Static Topic Bridges

The 2019 Sri Lanka Easter Bombings: Intelligence Failure and India's Warning

The Easter Sunday attacks on April 21, 2019 were carried out by the National Thowheed Jamath (NTJ), a local Islamist militant group with links to the Islamic State (ISIS/Daesh). It was the deadliest terrorist attack in Sri Lanka's history. A defining feature of the attack was the catastrophic intelligence failure: India's intelligence agencies had provided Sri Lankan authorities with specific warnings about the method, target locations (churches), and timing — as early as April 4, 2019, and again on the night before the attacks and just two hours before the first explosion. Despite this, no preventive action was taken. Sri Lanka's Supreme Court in January 2023 ruled that President Sirisena had personally failed in his constitutional duty to protect citizens, ordering compensation to victims — a rare and significant accountability ruling.

  • Attack date: April 21, 2019 (Easter Sunday)
  • Perpetrators: National Thowheed Jamath (NTJ), ISIS-affiliated
  • Death toll: 279 killed; ~500 injured
  • Targets: St. Anthony's Shrine (Colombo), St. Sebastian's Church (Negombo), Zion Church (Batticaloa) + 3 luxury hotels
  • India's warning to Sri Lanka: April 4, 2019 (16 days before) + night before + 2 hours before first blast
  • Supreme Court verdict (Jan 2023): President Sirisena found constitutionally liable; ordered to pay compensation
  • Sri Lanka's SIS (State Intelligence Service): national civilian intelligence agency; Sallay was its director

Connection to this news: Sallay's detention — five years after the attack — reflects President Dissanayake's political mandate to pursue accountability for the 2019 attacks, which exposed deep failures in Sri Lanka's intelligence architecture. His use of the PTA to detain a former intelligence chief is itself a politically significant move with implications for civil liberties discourse.


Prevention of Terrorism Act (PTA) — Sri Lanka's Contested Security Law

Sri Lanka's Prevention of Terrorism Act (PTA, 1979) is one of the most controversial anti-terrorism laws in South Asia. It allows for detention without trial for up to 18 months (extendable), confessions obtained in custody to be admissible as evidence (creating conditions for coerced confessions), and preventive detention on executive orders — all under executive authority with limited judicial oversight. The PTA was extensively used against Tamil separatists during the civil war (1983-2009) and has since been criticised by the UN Human Rights Council, the US State Department, and Sri Lankan civil society for facilitating torture, prolonged detention, and targeting of minorities. Sri Lanka had promised to reform or repeal the PTA as a condition of restored EU GSP+ trade concessions, but the reforms have been slow.
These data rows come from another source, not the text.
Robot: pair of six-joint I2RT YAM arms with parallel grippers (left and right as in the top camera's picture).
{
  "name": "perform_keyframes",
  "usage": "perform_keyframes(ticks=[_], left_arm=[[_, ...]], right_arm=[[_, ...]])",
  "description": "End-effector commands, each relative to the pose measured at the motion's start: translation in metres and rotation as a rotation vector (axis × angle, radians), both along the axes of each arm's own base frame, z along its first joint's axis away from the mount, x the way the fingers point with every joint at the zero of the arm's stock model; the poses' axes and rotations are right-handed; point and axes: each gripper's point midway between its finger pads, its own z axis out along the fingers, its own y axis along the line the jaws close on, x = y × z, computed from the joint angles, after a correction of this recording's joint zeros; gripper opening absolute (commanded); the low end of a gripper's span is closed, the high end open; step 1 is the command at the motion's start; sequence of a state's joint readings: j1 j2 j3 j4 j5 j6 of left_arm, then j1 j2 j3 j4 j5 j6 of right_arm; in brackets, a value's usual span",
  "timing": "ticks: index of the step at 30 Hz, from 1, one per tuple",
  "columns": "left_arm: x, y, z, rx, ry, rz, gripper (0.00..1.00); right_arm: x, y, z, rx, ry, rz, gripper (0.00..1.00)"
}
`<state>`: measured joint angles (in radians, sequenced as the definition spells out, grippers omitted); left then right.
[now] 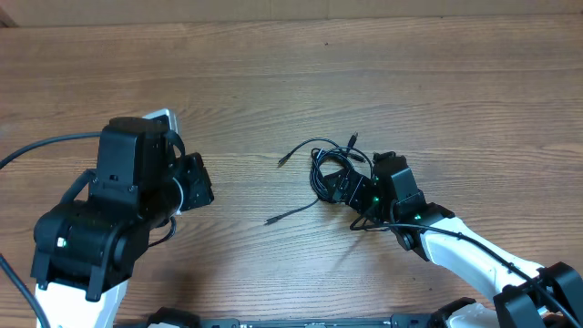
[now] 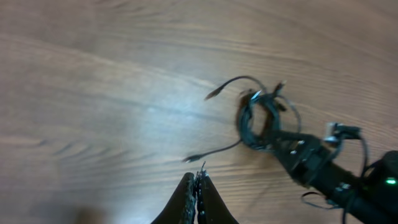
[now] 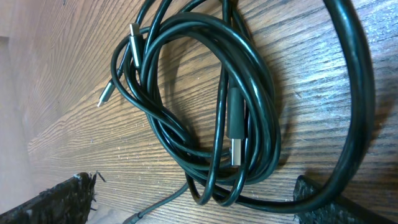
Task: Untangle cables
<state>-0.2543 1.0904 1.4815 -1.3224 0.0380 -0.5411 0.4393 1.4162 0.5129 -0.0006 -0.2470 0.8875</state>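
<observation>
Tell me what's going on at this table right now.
A two-armed robot is dealing with a tangled bundle of thin black cables lying on a wooden table. The right fingers stand wide open down at the bundle, with the coils between them, gripping nothing. The left fingers are shut and empty, off to the side of the cables. The cords are not yet untangled, and two plug ends trail loose toward the left arm.

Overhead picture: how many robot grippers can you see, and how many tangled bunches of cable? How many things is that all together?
Robot grippers: 2 (left gripper, right gripper)
Tangled bunch of black cables: 1
Total: 3
</observation>
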Motion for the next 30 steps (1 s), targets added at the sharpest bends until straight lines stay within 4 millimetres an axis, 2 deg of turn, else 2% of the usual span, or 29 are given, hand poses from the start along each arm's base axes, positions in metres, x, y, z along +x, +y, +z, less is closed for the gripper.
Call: perform_keyframes(ticks=[1, 14, 22, 26, 30], left_arm=[[-0.004, 0.018, 0.007, 0.032, -0.026, 0.097, 0.04], [-0.015, 0.023, 0.002, 0.03, 0.014, 0.141, 0.04], [-0.037, 0.029, 0.023, -0.031, -0.079, 0.179, 0.04], [-0.046, 0.043, 0.027, -0.014, -0.108, 0.252, 0.04], [-0.048, 0.044, 0.028, -0.011, -0.114, 0.255, 0.04]], right_arm=[[0.001, -0.001, 0.0, -0.005, -0.007, -0.004, 1.0], [0.001, -0.001, 0.0, -0.005, -0.007, -0.004, 1.0], [0.001, -0.001, 0.0, -0.005, -0.007, -0.004, 1.0], [0.001, -0.001, 0.001, -0.005, -0.007, -0.004, 1.0], [0.001, -0.001, 0.0, -0.005, -0.007, -0.004, 1.0]])
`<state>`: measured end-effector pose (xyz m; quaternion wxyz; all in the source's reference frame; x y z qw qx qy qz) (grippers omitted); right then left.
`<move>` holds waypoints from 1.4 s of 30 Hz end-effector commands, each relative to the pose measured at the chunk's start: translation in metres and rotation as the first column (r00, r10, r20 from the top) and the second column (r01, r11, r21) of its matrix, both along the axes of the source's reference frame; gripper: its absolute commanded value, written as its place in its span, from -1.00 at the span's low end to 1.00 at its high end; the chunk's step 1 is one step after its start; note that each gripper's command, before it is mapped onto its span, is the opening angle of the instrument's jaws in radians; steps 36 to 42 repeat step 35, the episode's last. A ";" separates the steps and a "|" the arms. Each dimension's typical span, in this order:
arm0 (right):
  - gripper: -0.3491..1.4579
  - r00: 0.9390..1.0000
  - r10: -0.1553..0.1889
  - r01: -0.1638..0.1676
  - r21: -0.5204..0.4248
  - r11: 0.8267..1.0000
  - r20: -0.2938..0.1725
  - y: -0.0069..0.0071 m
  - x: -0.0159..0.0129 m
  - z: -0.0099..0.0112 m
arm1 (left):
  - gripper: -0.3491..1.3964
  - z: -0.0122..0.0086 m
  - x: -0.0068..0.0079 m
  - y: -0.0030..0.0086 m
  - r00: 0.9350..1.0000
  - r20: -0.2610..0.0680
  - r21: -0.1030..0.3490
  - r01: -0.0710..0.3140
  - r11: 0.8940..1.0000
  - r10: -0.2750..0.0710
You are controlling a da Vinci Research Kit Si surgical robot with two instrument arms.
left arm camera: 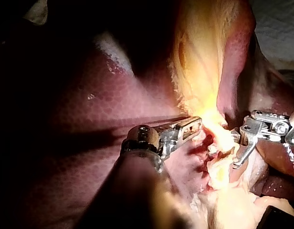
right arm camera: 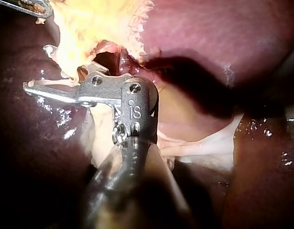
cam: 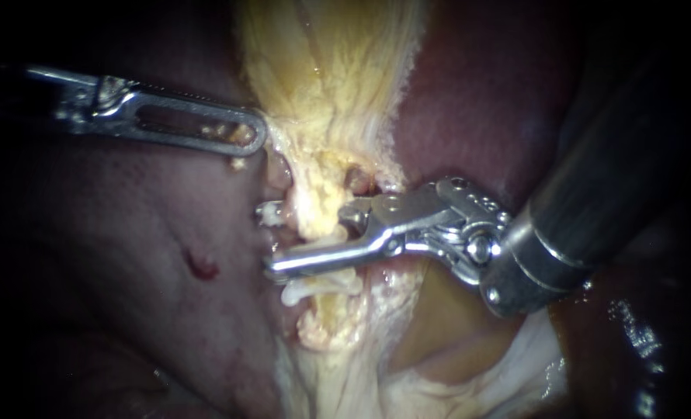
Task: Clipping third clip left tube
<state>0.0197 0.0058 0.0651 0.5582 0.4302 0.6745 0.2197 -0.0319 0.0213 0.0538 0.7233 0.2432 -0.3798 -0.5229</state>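
Observation:
The pale yellow left tube runs down the middle of the endoscope view. My right instrument comes in from the right with open jaws astride it: the near jaw lies across the front, the far jaw is mostly hidden behind. A white clip sits on the tube just below the jaws. A white clip end shows at the tube's left edge, level with the far jaw. My left instrument is shut on frayed yellow tissue above. The right wrist view shows the right instrument against the tube.
Dark red liver lies left of the tube, with a small raw spot. More liver rises at the right. Pale membrane spreads under the right shaft. The left wrist view shows both instruments close together.

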 end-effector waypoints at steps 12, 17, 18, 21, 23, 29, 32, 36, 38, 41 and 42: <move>-1.00 0.996 -0.077 0.076 -0.025 0.997 -0.049 0.0000 -0.0008 0.0001 | -1.00 0.0002 -0.0001 -0.0002 1.000 0.001 -0.003 0.003 1.000 -0.003; -1.00 0.992 -0.120 0.117 -0.058 0.991 -0.046 0.0002 -0.0008 0.0001 | -1.00 0.0002 -0.0002 -0.0002 1.000 0.001 -0.004 0.003 1.000 -0.003; -1.00 0.993 -0.114 0.111 -0.056 0.992 -0.040 0.0002 -0.0008 0.0001 | -1.00 0.0002 -0.0002 -0.0002 1.000 0.001 -0.004 0.003 1.000 -0.003; -1.00 0.994 -0.104 0.102 -0.057 0.993 -0.027 0.0002 -0.0008 0.0002 | -1.00 0.0003 -0.0002 -0.0002 1.000 0.001 -0.004 0.003 1.000 -0.003; -1.00 0.994 -0.111 0.109 -0.071 0.991 -0.015 0.0003 -0.0006 0.0002 | -1.00 0.0003 -0.0002 -0.0002 1.000 0.001 -0.004 0.003 1.000 -0.003; -1.00 0.994 -0.105 0.105 -0.077 0.991 0.001 0.0005 -0.0006 0.0003 | -1.00 0.0003 -0.0002 -0.0002 1.000 0.001 -0.004 0.003 1.000 -0.003; -1.00 0.995 -0.105 0.104 -0.077 0.992 0.001 0.0005 -0.0006 0.0003 | -1.00 0.0003 -0.0002 -0.0002 1.000 0.001 -0.004 0.003 1.000 -0.003; -1.00 0.995 -0.104 0.104 -0.077 0.992 0.001 0.0005 -0.0006 0.0004 | -1.00 0.0003 -0.0002 -0.0002 1.000 -0.001 -0.003 0.001 1.000 -0.001; -1.00 0.995 -0.104 0.104 -0.077 0.992 0.001 0.0005 -0.0006 0.0004 | -1.00 0.0003 -0.0002 -0.0002 1.000 -0.001 -0.003 0.001 1.000 -0.001; -1.00 0.995 -0.104 0.104 -0.077 0.992 0.001 0.0005 -0.0006 0.0004 | -1.00 0.0003 -0.0002 -0.0002 1.000 -0.001 -0.003 0.001 1.000 -0.001; -1.00 0.995 -0.104 0.104 -0.077 0.992 0.001 0.0005 -0.0006 0.0004 | -1.00 0.0003 -0.0002 -0.0002 1.000 -0.001 -0.003 0.001 1.000 -0.001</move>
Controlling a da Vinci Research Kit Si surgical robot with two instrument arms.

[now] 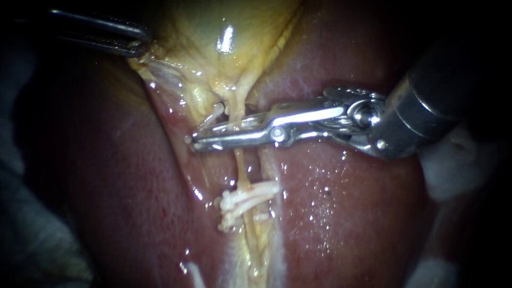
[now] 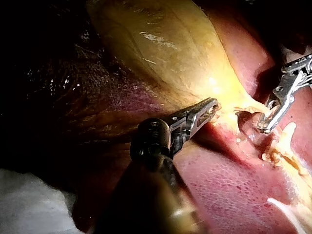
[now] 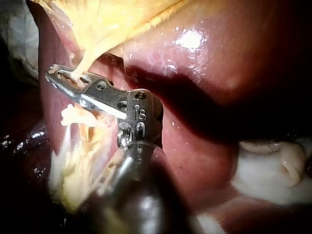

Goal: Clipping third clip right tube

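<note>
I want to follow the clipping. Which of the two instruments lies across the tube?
The right instrument, entering from the right, crosses the tube above the white clips. The left instrument is at the gallbladder edge.

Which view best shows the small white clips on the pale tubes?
Endoscope view: the small white clips lie unobstructed below the right instrument. The left wrist view shows them small, beyond that instrument; the right wrist view half hides them beside its instrument.

Endoscope close above the tube [image 1: 241,165], both wrist views share it
</note>
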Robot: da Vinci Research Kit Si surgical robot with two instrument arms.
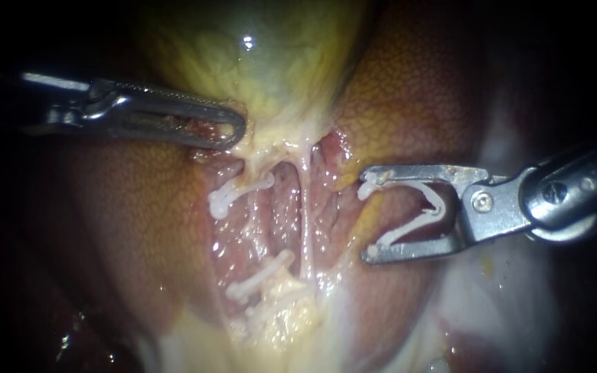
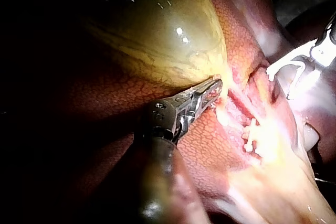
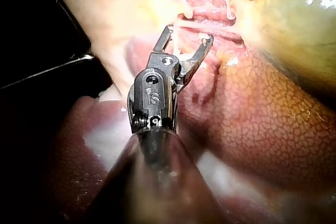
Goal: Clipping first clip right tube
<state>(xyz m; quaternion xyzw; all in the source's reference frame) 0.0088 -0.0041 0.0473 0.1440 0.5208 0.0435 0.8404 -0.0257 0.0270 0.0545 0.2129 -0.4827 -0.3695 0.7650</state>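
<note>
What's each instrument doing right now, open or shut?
Left instrument: shut on the gallbladder at its lower edge.
Right instrument: spread wide, holding an open clip, short of the right tube.
</note>
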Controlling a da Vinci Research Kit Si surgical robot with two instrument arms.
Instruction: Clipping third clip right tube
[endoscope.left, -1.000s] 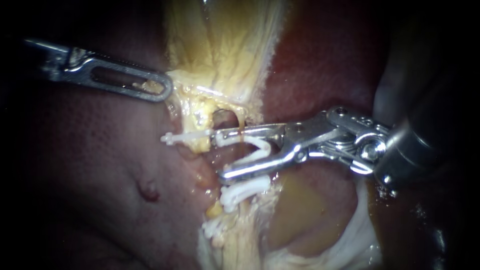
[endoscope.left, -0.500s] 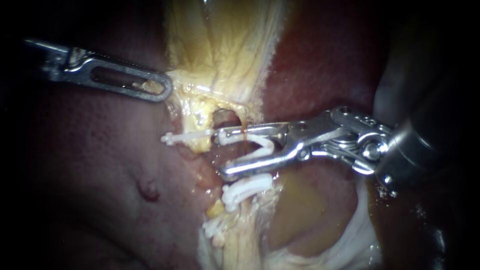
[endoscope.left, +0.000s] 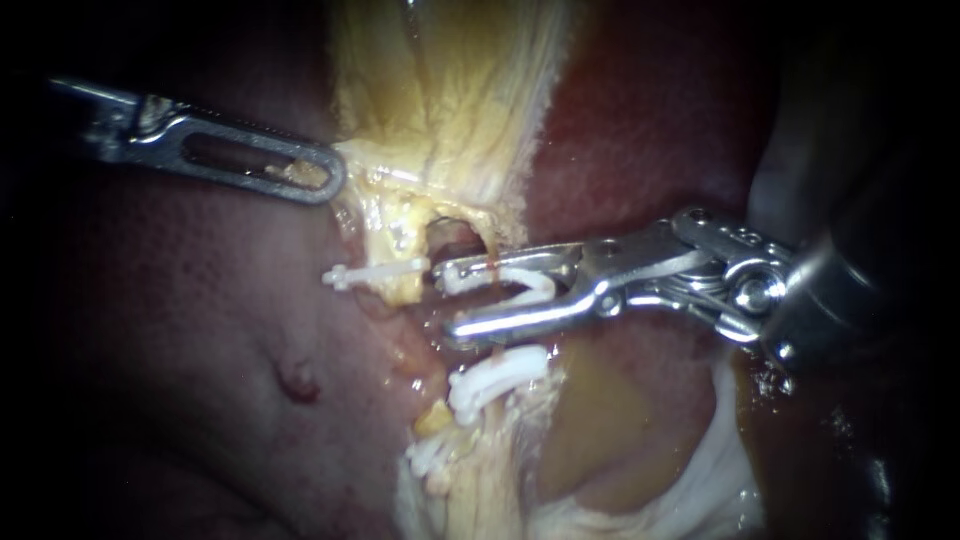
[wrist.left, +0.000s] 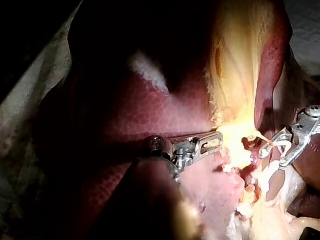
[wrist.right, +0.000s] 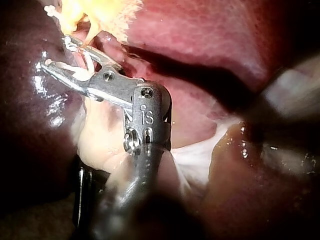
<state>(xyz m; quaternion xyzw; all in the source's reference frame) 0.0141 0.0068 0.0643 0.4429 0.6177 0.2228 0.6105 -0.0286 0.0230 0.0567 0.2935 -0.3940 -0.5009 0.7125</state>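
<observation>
Right tool (endoscope.left: 447, 298) narrowly spread, pinching white clip (endoscope.left: 515, 285) from both sides, left tool (endoscope.left: 325, 180) clamped on yellow tissue (endoscope.left: 400, 215)

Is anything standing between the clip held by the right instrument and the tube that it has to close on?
Nothing visible does. The right instrument holds the open clip in its end effector, and the tube seems to pass between its legs. A closed clip lies just below, apart.
</observation>
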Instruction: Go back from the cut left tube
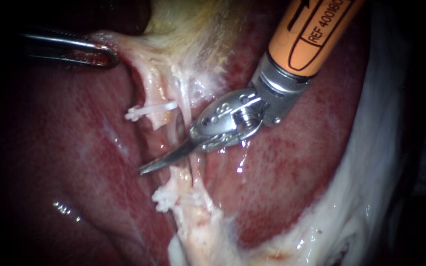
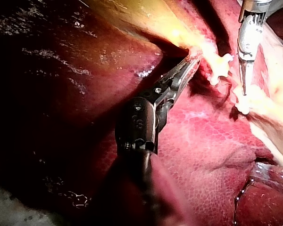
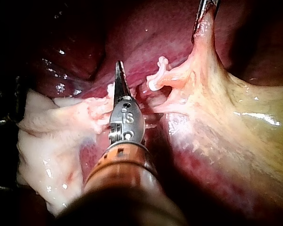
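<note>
We count two instruments, the left instrument [image 1: 105, 56] and the right instrument [image 1: 146, 169], one liver [image 1: 292, 162], one gallbladder [image 1: 188, 29], two cut ends of a tube, the upper stump [image 1: 153, 96] and the lower stump [image 1: 186, 184], one upper clip [image 1: 150, 111], and a lower clip cluster [image 1: 163, 199] whose number we cannot tell

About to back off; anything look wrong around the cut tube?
Nothing stands out. The tube is parted between the upper clip and the lower clip, no bleeding visible. The right tool, jaws shut, lies across the gap; the left tool grips the gallbladder.
</note>
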Robot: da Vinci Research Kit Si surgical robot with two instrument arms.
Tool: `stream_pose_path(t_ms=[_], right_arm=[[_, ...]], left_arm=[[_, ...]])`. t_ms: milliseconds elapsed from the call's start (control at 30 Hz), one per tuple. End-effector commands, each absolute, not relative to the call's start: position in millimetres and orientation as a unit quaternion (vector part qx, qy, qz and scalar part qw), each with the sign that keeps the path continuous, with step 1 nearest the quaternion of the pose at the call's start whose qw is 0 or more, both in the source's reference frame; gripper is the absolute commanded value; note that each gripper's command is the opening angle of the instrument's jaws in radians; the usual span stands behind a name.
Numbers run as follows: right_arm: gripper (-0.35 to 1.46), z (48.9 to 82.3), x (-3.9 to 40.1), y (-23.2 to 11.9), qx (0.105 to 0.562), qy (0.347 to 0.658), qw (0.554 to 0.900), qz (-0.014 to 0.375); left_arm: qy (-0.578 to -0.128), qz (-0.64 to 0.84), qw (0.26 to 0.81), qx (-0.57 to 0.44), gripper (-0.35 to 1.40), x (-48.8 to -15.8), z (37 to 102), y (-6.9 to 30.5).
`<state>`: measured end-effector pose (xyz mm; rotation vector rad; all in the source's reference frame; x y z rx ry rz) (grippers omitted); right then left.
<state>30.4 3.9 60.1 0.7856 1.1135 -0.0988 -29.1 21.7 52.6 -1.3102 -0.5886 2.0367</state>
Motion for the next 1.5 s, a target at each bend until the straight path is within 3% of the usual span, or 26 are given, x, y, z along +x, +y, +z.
stream_pose_path(t_ms=[33,167,200,233,267,333,533,633,900,1033,1233,1500], right_arm=[[-0.35,60.1,30.4,3.9,0.363,0.515,0.775,-0.046],[-0.35,60.1,30.2,3.8,0.364,0.523,0.769,-0.044],[0.09,60.2,30.2,3.7,0.361,0.528,0.768,-0.04],[0.78,60.2,30.3,3.8,0.352,0.534,0.768,-0.032],[1.18,60.2,30.4,3.8,0.349,0.534,0.77,-0.018],[1.36,60.2,30.5,3.8,0.344,0.538,0.769,-0.009],[1.45,60.2,29.9,3.7,0.34,0.535,0.773,0.015],[1.45,60.3,28.3,3.6,0.308,0.534,0.786,0.042],[1.45,59.3,18.9,2.2,0.223,0.516,0.816,0.134],[1.45,58.4,15.2,1.8,0.178,0.503,0.835,0.132],[1.45,57.8,12.5,2.6,0.162,0.463,0.861,0.13],[1.45,57.9,11.2,3.2,0.172,0.463,0.86,0.127]], left_arm=[[-0.224,0.775,0.319,-0.498,-0.35,-29.1,52.5,21.7],[-0.224,0.775,0.319,-0.498,-0.35,-29.1,52.5,21.7],[-0.224,0.775,0.319,-0.498,-0.35,-29.1,52.5,21.7],[-0.224,0.775,0.319,-0.498,-0.35,-29.1,52.5,21.7],[-0.224,0.775,0.319,-0.498,-0.35,-29.1,52.6,21.7],[-0.224,0.775,0.319,-0.498,-0.35,-29.1,52.6,21.7],[-0.224,0.775,0.319,-0.498,-0.35,-29.0,52.7,21.7],[-0.223,0.775,0.319,-0.498,-0.35,-28.8,52.7,21.7],[-0.222,0.775,0.319,-0.498,-0.35,-28.6,53.0,21.9],[-0.222,0.775,0.32,-0.498,-0.35,-28.6,53.0,21.8],[-0.221,0.775,0.319,-0.498,-0.35,-28.7,53.2,21.6],[-0.219,0.776,0.32,-0.498,-0.35,-29.1,53.5,21.3]])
  • PTA enacted: 1979; amended multiple times
  • Maximum detention without charge under PTA: up to 18 months (extendable by executive order)
  • Admissibility of confessions: confessions made to police admissible under PTA (reversed from normal evidentiary rules)
  • Critics: UN HRC, Amnesty International, HRW, US State Department — all cited torture, minority targeting
  • EU GSP+ conditionality: Sri Lanka's preference scheme requires PTA reform progress
  • Irony in this case: the PTA — historically used against minorities and dissidents — is now being applied to a former intelligence chief

Connection to this news: The detention of Suresh Sallay under the PTA is doubly significant: it demonstrates how the same law used to suppress minorities and political opponents can be turned on the security establishment itself, raising questions about rule of law and procedural fairness even when applied to powerful individuals accused of enabling terrorism.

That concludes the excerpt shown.